INSTRUCTIONS TO FOLLOW »
Return the data below exactly, stopping after the line with "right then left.".
== INPUT DATA
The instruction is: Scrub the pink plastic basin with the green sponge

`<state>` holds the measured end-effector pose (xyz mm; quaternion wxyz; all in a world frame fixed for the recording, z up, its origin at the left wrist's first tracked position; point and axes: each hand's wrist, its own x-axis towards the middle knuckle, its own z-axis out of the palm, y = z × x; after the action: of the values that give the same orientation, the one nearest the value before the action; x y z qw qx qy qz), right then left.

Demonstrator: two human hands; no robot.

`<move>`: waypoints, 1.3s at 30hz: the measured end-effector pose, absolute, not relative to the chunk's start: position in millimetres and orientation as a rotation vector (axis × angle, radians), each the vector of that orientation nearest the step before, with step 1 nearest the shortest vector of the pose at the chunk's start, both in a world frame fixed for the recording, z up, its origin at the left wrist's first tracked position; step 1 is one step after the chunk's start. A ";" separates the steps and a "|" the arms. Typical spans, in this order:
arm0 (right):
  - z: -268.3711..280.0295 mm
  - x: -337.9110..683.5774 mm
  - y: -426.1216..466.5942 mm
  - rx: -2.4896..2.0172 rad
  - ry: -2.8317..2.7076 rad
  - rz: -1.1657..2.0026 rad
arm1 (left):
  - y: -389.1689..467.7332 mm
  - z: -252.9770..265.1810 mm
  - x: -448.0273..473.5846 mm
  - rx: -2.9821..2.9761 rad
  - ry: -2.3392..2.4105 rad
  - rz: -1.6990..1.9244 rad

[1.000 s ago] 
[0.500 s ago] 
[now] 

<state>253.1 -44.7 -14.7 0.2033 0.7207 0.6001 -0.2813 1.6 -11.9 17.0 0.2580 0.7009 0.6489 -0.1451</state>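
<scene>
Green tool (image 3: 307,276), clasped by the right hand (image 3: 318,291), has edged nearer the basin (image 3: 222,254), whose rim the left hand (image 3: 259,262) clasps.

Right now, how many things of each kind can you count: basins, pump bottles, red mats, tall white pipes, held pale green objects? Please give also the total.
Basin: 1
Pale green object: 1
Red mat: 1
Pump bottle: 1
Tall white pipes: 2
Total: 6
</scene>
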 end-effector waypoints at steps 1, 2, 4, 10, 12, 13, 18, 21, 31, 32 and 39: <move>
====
SOLUTION FOR THIS EXERCISE »
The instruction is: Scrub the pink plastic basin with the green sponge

`<state>` holds the measured end-effector pose (xyz mm; quaternion wxyz; all in a world frame fixed for the recording, z up, its origin at the left wrist's first tracked position; point and axes: each hand's wrist, its own x-axis towards the middle knuckle, its own z-axis out of the palm, y = z × x; after the action: of the values that give the same orientation, the one nearest the value before the action; x y z qw qx qy qz), right then left.

The exercise output is complete.